PLoS One. 2017 Nov 6;12(11):e0185886. doi: 10.1371/journal.pone.0185886. eCollection 2017.
ClinicalTrials.gov is valuable for aggregate-level analysis of trials. The recently published final rule aims to improve reporting of trial results. We aimed to assess variability in ClinicalTirals.gov records reporting participants' baseline measures.
The September 2015 edition of the database for Aggregate Analysis of ClinicalTrials.gov (AACT), was used in this study. To date, AACT contains 186,941 trials of which 16,660 trials reporting baseline (participant) measures were analyzed. We also analyzed a subset of 13,818 Highly Likely Applicable Clinical Trials (HLACT), for which reporting of results is likely mandatory and compared a random sample of 30 trial records to their journal articles. We report counts for each mandatory baseline measure and variability reporting in their formats.
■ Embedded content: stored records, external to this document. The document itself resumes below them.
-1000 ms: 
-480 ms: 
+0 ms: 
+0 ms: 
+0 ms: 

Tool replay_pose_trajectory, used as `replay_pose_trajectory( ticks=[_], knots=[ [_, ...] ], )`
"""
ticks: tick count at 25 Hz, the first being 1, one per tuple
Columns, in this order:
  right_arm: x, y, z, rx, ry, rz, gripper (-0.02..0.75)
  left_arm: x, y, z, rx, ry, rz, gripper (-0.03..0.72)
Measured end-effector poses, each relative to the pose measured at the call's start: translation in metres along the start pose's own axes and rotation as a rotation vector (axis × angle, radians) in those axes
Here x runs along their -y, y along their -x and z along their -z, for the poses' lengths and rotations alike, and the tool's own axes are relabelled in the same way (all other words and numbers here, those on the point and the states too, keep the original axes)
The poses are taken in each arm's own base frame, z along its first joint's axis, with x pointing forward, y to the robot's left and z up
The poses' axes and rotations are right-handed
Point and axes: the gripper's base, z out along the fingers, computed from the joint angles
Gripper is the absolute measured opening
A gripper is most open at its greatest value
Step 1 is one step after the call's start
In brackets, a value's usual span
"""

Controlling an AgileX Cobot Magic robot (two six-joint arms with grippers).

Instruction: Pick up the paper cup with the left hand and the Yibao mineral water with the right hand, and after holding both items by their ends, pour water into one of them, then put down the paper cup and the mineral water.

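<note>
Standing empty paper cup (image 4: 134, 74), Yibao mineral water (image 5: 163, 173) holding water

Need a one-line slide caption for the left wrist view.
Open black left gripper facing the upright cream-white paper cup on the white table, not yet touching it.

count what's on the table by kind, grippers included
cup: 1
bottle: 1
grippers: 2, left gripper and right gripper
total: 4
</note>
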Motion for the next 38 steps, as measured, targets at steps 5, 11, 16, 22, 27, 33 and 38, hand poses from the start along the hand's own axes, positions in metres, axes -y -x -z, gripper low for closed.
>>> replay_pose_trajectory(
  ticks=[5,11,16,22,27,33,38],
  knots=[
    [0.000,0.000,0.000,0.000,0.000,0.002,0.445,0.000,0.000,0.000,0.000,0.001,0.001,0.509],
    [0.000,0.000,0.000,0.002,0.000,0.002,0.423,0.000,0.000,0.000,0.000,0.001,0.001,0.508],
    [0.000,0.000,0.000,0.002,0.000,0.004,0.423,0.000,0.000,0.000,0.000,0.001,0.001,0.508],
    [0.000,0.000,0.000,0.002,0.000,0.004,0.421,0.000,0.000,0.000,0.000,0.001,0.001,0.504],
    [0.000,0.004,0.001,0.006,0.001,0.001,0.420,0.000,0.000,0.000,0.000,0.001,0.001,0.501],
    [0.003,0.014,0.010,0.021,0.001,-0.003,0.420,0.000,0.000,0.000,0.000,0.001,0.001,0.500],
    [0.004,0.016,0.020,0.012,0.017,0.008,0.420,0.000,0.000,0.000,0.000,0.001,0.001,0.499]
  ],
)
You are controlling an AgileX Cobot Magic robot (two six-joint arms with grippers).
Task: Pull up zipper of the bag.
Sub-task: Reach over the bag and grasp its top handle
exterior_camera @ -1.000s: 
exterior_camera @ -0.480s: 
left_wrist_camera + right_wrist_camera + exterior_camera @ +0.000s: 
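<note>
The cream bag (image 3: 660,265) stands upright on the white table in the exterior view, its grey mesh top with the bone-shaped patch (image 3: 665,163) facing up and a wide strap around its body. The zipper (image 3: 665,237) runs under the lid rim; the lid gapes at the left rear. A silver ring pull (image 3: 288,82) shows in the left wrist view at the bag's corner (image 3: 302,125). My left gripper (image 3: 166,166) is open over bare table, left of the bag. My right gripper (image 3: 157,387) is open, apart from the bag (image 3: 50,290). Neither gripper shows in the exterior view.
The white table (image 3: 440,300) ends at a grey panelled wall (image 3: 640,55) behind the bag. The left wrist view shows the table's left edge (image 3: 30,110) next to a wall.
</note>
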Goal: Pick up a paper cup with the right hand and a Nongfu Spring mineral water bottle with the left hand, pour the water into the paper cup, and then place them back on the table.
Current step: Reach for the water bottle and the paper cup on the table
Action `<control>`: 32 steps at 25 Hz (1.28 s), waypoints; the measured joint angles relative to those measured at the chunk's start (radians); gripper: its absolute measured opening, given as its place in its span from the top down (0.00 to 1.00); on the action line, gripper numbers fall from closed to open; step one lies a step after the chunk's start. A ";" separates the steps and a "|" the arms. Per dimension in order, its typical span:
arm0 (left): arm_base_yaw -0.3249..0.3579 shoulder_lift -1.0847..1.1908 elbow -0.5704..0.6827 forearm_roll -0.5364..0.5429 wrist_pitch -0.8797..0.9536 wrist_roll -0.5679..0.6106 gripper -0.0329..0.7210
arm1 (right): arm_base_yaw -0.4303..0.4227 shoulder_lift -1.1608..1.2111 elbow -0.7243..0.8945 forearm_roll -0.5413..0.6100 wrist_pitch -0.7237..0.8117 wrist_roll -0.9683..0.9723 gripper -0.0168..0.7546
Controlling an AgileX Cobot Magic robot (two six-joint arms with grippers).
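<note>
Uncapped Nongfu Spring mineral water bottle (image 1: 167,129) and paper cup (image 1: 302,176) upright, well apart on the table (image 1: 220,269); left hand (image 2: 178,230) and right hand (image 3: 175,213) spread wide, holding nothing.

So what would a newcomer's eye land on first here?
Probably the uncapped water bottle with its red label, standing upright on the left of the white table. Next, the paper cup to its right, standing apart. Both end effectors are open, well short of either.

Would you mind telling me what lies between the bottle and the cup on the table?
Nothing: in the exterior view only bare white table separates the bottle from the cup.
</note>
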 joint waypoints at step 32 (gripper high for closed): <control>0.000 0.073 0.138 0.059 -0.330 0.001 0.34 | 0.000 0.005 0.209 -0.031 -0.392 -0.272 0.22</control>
The AACT dataset contains 8,161 baseline measures with 1206 unique measurement units. However, of these 6,940 (85%) variables appear only once in the dataset. Age and Gender are reported using many different formats (178 and 49 respectively). "Age" as the variable name is reported in 60 different formats. HLACT subset reports measures using 3,931 variables. The most frequent Age format (i.e. mean (years) ± sd) is found in only 45% of trials. Overall only 4 baseline measures (Region of Enrollment, Age, Number of Participants, and Gender) are reported by > 10% of trials. Discrepancies are found in both the types and formats of ClinicalTrials.gov records and their corresponding journal articles. On average, journal articles include twice the number of baseline measures (13.6±7.1 (sd) vs. 6.6±7.6) when compared to the ClinicalTrials.gov records that report any results.
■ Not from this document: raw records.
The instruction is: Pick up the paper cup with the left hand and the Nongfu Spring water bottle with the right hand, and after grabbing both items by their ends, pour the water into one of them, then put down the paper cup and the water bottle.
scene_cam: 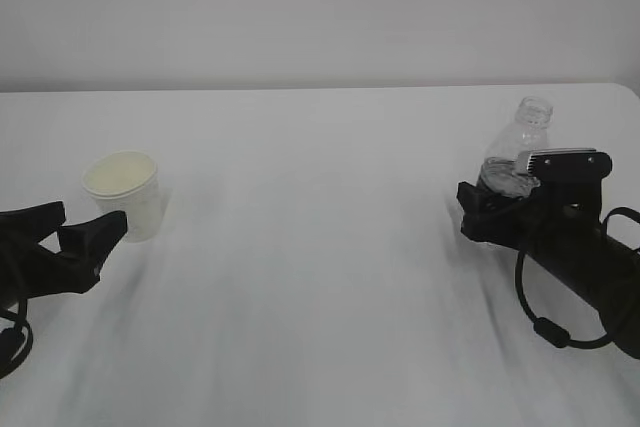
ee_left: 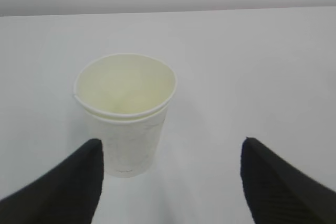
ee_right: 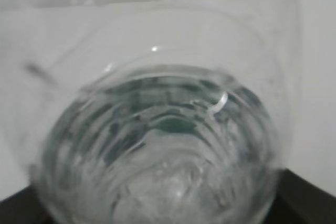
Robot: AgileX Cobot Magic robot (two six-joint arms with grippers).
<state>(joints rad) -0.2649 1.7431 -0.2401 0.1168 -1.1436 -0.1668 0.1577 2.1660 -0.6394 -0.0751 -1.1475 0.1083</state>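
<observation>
Both hands at their targets

Left hand fingers spread wide, cup upright just ahead, untouched; right hand around bottle base on table, can't tell if it's clamped.

One cup and one bottle are in view, both on a single tabletop. Two arms reach in, each with one tool: the left tool and the right tool.
</observation>
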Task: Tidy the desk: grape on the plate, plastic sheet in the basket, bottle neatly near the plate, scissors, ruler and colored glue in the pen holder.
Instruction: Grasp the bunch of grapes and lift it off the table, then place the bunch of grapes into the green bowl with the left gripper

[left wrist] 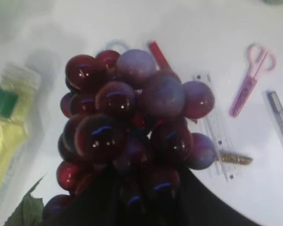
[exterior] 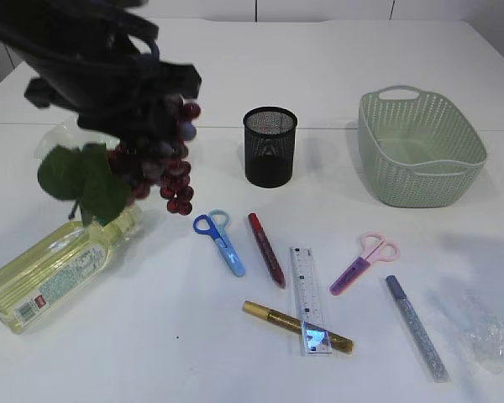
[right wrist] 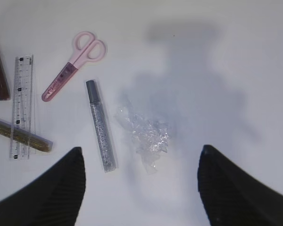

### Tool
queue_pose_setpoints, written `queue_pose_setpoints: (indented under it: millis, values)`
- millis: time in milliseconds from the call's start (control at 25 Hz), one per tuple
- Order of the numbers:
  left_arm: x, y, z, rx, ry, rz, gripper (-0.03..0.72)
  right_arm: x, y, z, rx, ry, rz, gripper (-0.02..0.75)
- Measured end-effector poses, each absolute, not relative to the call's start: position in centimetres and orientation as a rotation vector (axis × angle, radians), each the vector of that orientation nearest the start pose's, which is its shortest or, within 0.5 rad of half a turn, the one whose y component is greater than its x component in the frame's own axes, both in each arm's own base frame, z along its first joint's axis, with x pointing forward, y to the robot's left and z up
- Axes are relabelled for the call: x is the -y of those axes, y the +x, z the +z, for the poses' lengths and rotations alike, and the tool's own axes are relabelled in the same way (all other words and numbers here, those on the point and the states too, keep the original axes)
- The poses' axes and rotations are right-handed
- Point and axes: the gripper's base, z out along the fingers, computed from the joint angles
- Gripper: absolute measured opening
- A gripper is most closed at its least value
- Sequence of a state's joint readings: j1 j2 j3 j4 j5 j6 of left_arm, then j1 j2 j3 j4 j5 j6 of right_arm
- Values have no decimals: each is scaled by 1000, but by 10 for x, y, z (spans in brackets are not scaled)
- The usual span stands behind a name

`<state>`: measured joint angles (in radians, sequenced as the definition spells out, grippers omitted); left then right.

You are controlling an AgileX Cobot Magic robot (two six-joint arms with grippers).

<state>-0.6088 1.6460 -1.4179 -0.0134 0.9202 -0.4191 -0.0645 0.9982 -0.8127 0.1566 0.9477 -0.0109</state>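
My left gripper (exterior: 143, 113) is shut on the grape (exterior: 172, 172), a dark red bunch with green leaves that hangs above the table at the left. In the left wrist view the grape (left wrist: 137, 113) fills the frame between the dark jaws of the left gripper (left wrist: 146, 190). The bottle (exterior: 59, 269) lies on its side below it. My right gripper (right wrist: 140, 149) stands open just above the crumpled plastic sheet (right wrist: 146, 134), without touching it. A pale see-through edge (exterior: 55, 138) behind the leaves may be the plate; I cannot tell.
The black mesh pen holder (exterior: 270, 147) and the green basket (exterior: 420, 147) stand at the back. Blue scissors (exterior: 220, 242), pink scissors (exterior: 365, 262), the ruler (exterior: 307, 298) and red (exterior: 266, 249), gold (exterior: 296, 326) and silver glue (exterior: 416, 327) lie in front.
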Motion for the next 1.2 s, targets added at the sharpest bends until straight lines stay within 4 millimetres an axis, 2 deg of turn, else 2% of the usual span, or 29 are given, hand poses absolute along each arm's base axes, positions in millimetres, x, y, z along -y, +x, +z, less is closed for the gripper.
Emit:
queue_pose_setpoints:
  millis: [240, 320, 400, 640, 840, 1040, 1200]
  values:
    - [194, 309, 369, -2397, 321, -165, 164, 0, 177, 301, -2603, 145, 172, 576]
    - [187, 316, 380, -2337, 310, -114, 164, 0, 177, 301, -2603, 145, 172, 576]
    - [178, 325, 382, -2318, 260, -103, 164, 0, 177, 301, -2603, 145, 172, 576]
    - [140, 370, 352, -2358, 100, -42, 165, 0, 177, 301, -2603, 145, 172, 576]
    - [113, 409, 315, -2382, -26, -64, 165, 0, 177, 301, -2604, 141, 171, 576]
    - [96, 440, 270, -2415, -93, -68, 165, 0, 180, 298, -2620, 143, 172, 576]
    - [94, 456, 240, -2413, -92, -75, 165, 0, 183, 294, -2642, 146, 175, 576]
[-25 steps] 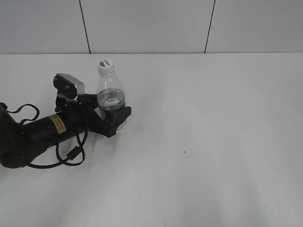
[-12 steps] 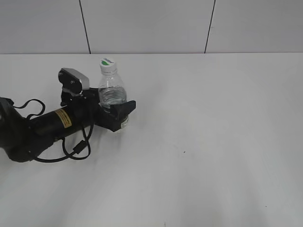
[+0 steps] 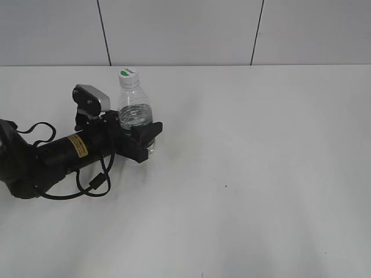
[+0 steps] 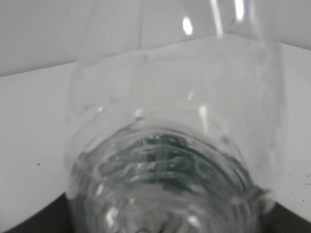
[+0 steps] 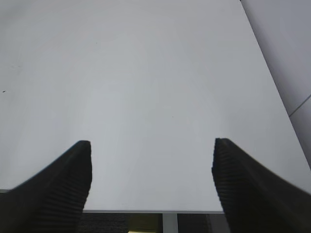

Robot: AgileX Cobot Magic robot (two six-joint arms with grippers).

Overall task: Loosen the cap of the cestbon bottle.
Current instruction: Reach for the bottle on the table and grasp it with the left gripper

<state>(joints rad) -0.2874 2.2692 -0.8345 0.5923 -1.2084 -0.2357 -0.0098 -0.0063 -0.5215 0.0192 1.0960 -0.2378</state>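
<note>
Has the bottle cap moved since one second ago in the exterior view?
Yes. The cap sits slightly higher and left, nearer the wall seam and table's back edge.

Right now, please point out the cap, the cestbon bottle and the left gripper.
cap [image 3: 128, 74], exterior view: the green mark on its top.
cestbon bottle [image 3: 134, 113], exterior view: clear ribbed shoulder above the jaws.
left gripper [image 3: 138, 138], exterior view: where its jaws clamp the bottle's lower body.

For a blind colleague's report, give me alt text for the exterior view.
The left gripper clamps the lower body of an upright cestbon bottle, its white cap on, at the left of a white table.
</note>
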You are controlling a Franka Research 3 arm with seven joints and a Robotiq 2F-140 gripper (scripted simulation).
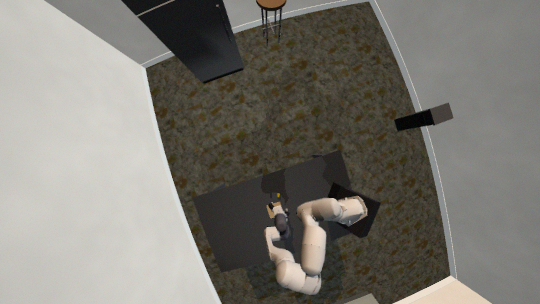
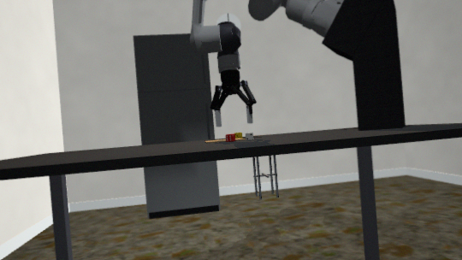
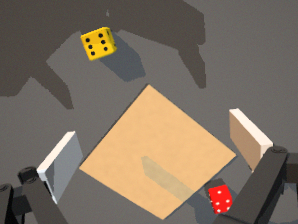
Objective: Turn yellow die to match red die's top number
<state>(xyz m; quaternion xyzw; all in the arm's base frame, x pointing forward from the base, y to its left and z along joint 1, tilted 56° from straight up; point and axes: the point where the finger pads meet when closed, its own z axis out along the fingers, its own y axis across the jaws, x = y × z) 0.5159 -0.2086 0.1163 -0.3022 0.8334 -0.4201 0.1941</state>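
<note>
The surface carries the mat and the dice. Above it reaches the arm, with the end effector pointing down. The end effector is wide open with nothing between its fingers, and well clear of the surface.

The mat lies flat, below the fingers in the wrist view. No die is seen on it there.

The yellow die rests on the surface, off the mat, with six on top. The red die sits just beside the mat, near one finger in the wrist view. Its top appears to read five, though the pips are small; confirmation is advised. The white die shows in the exterior view only; its number cannot be read.

Progress: neither the placing nor, if that reading is right, the turning is done. Outstanding are grasp, turn, placing fully on the mat and release.

Position: the yellow die lies lower than the end effector and off to one side, beyond the mat's corner and outside the finger gap. The end effector would need to shift across before descending.
</note>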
We found marked variability in baseline measures reporting. This is not addressed by the final rule. To support secondary use of ClinicalTrials.gov, a uniform format for baseline measures reporting is warranted.
ClinicalTrials.gov对于试验的汇总分析很有价值。最近发布的最终规则旨在改善试验结果的报告。我们旨在评估ClinicalTrials.gov记录中报告参与者基线测量值的变异性。
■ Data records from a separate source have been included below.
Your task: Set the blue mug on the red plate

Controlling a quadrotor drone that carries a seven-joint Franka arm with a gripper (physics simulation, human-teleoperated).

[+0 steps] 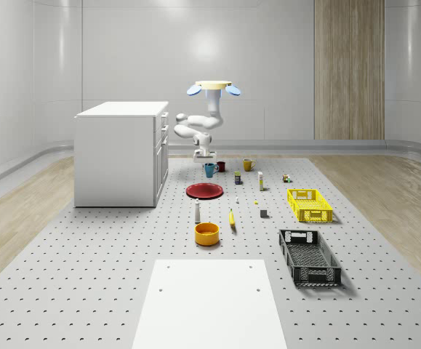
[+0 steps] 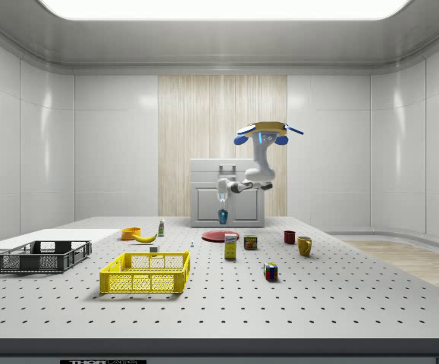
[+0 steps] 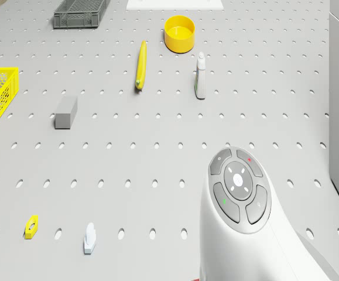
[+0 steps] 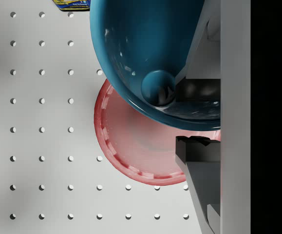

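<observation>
— Mug (image 4: pixel 145 53) status?
— I see the glossy blue mug pinched at its rim in the hand (image 4: pixel 192 117), lifted above the round red plate (image 4: pixel 131 151). Drone (image 1: pixel 214 87) hovers beside the white cabinet (image 1: pixel 119 153), over the perforated grey desk (image 1: pixel 86 283).

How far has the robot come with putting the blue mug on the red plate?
Done: the gripper is shut on the rim of the blue mug and holds it off the table, as the side view shows. In hand: the carry. The drone hovers beside the white cabinet, and the wrist view shows the red plate below the mug. Left: lowering the mug onto the plate and releasing it.
</observation>
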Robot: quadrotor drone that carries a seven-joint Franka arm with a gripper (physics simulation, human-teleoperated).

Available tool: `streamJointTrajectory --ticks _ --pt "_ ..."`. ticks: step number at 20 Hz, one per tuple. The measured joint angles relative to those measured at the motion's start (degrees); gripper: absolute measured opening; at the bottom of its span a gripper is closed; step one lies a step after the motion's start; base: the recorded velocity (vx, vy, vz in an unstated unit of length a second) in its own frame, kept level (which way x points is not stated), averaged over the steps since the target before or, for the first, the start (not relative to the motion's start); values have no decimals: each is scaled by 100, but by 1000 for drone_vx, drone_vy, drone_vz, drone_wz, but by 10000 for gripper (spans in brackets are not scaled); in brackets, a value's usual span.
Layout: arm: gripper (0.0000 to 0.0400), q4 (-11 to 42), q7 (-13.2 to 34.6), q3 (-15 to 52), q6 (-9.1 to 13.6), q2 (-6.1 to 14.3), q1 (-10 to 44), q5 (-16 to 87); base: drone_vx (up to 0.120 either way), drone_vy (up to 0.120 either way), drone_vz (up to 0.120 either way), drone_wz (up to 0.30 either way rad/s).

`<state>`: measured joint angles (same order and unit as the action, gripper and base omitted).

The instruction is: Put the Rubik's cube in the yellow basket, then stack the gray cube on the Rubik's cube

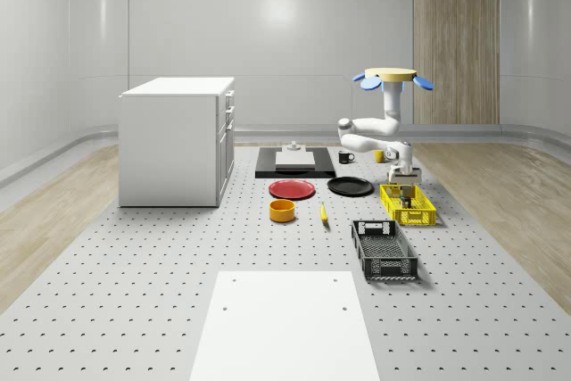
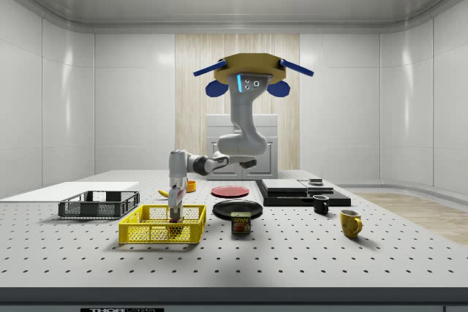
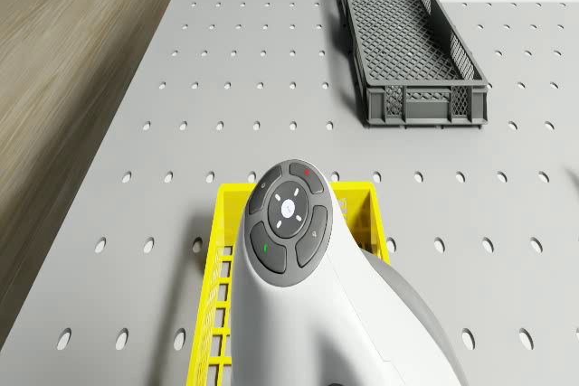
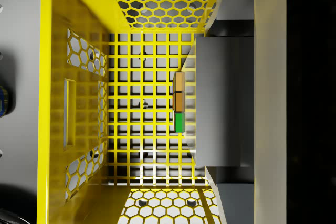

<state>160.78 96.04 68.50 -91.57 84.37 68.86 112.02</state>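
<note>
The drone hovered above the table; its tool, clamped on the multicoloured Rubik's cube, hung inside the yellow mesh basket. Releasing high risked bouncing it toward three o'clock.

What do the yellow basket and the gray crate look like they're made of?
Yellow basket: likely molded plastic, slightly glossy, with honeycomb walls and a grid floor. Gray crate: probably matte plastic, with fine mesh walls and floor. Both are renders, so it's a guess.

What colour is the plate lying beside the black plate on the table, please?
Red, clearest in the whole-scene view.
</note>
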Motion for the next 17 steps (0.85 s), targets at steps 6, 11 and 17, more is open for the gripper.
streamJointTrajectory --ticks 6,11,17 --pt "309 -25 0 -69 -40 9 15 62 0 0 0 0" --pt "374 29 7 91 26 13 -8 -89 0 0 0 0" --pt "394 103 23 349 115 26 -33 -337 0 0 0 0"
本研究使用了2015年9月版的ClinicalTrials.gov汇总分析数据库(AACT)。截至目前,AACT包含186,941项试验,其中对16,660项报告基线(参与者)测量值的试验进行了分析。我们还分析了13,818项极有可能适用的临床试验(HLACT)的子集,其结果报告可能是强制性的,并将30项试验记录的随机样本与其期刊文章进行了比较。我们报告了每个强制性基线测量值的计数及其格式的变异性。AACT数据集包含8,161个基线测量值,有1206个独特的测量单位。然而,在这些变量中,6,940个(85%)在数据集中仅出现一次。年龄和性别使用许多不同的格式报告(分别为178种和49种)。“年龄”作为变量名以60种不同的格式报告。HLACT子集使用3,931个变量报告测量值。最常见的年龄格式(即平均(岁)±标准差)仅在45%的试验中出现。总体而言,只有4项基线测量值(入组地区、年龄、参与者数量和性别)在超过10%的试验中被报告。在ClinicalTrials.gov记录及其相应期刊文章的类型和格式中均发现了差异。与报告任何结果的ClinicalTrials.gov记录相比,期刊文章平均包含的基线测量值数量是其两倍(13.6±7.1(标准差)对6.6±7.6)。
我们发现基线测量值报告存在显著变异性。最终规则未解决此问题。为支持ClinicalTrials.gov的二次使用,有必要采用统一的基线测量值报告格式。